CMAL currently owns 37 ferries. Thirty-two ferries are operated by Calmac Ferries Ltd on routes to the islands and peninsulas of the West of Scotland, while three are operated by Serco Northlink Ferries to Orkney and Shetland.

The smallest vessel can carry one car (MV Carvoria) and the largest ferry can carry up to 130 cars or 20 HGVs (MV Loch Seaforth). The total fleet value at 2017 is £130m (excluding vessels under construction).

Largest ferry

Clyde and Hebrides Islands fleet:

The largest ferry in the fleet is the MV Loch Seaforth, which was built by Flensburger Schiffbau-Gesellschaft MBH and Co KG, Flensburg, Germany in 2014. The MV Loch Seaforth serves the Ullapool – Stornoway (Lewis) route, and can accommodate 130  cars and 700 passengers.

Northern Isles fleet:

Sister ferries MV Hrossey and MV Hjaltland are the largest in the Northern Isles fleet. Both were  constructed in 2002 at Aker Finnyards in Finland.
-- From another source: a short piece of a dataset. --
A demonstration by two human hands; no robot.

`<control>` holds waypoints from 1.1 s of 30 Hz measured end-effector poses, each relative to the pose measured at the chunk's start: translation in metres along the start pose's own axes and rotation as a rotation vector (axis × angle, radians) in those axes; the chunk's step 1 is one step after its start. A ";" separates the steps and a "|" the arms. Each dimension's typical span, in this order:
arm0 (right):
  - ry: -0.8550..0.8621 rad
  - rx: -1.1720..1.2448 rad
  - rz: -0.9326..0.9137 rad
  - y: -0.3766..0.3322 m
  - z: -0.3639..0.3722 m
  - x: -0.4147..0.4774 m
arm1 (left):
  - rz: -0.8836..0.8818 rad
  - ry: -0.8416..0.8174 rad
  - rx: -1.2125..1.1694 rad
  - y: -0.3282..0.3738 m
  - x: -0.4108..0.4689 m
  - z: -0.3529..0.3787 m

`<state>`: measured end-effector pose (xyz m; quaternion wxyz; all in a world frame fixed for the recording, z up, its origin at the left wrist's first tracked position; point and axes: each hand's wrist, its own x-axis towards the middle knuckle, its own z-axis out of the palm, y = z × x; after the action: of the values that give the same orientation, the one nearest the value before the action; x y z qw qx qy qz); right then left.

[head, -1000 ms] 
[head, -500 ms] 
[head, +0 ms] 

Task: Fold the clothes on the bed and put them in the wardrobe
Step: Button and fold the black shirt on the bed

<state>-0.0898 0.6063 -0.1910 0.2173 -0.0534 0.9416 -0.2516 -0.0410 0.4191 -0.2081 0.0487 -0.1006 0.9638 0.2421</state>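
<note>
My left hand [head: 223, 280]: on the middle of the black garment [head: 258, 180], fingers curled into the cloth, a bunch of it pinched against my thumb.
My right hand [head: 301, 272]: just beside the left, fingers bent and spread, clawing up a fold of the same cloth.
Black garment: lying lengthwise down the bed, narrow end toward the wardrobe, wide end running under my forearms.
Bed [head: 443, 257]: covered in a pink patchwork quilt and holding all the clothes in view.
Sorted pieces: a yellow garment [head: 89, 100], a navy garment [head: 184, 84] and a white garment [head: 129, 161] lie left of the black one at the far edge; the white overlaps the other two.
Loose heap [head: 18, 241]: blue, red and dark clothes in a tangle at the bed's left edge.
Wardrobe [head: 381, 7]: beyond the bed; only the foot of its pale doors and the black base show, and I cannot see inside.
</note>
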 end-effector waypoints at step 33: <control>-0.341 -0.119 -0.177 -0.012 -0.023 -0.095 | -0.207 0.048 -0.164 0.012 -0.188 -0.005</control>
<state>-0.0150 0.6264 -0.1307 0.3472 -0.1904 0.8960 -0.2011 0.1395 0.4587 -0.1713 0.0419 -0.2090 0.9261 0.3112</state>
The vessels were built specifically for the Orkney and Shetland routes, and came under ownership of CMAL in April 2018.

Most recent addition

MV Loch Frisa entered service in June 2022 and will support the MV Isle of Mull on the Oban – Craignure route year-round. MV Loch Frisa, a second-hand vessel purchased from Norled, Norway, in 2021, has undergone a £4.5m refurbishment and can carry 199 passengers, and 35 cars.

Oldest ferry

The oldest of the fleet is MV Isle of Cumbrae, built in 1976 by Ailsa Shipbuilding Co, Troon and entered service in April 1977.

Under construction

LNG ferries
Two dual fuel ferries are currently being built by Ferguson Marine Engineering Ltd (FMEL), a project worth £97 million.  The new 100m, roll on roll off vehicle passenger ferries are designed to carry 127 cars or 16 HGVs or a combination of both and up to 1,000 passengers. The ships will be capable of operating on liquefied natural gas (LNG) and marine gas oil. LNG is significantly cleaner and has been adopted by ferry operators in Northern Europe in response to tighter emissions regulations.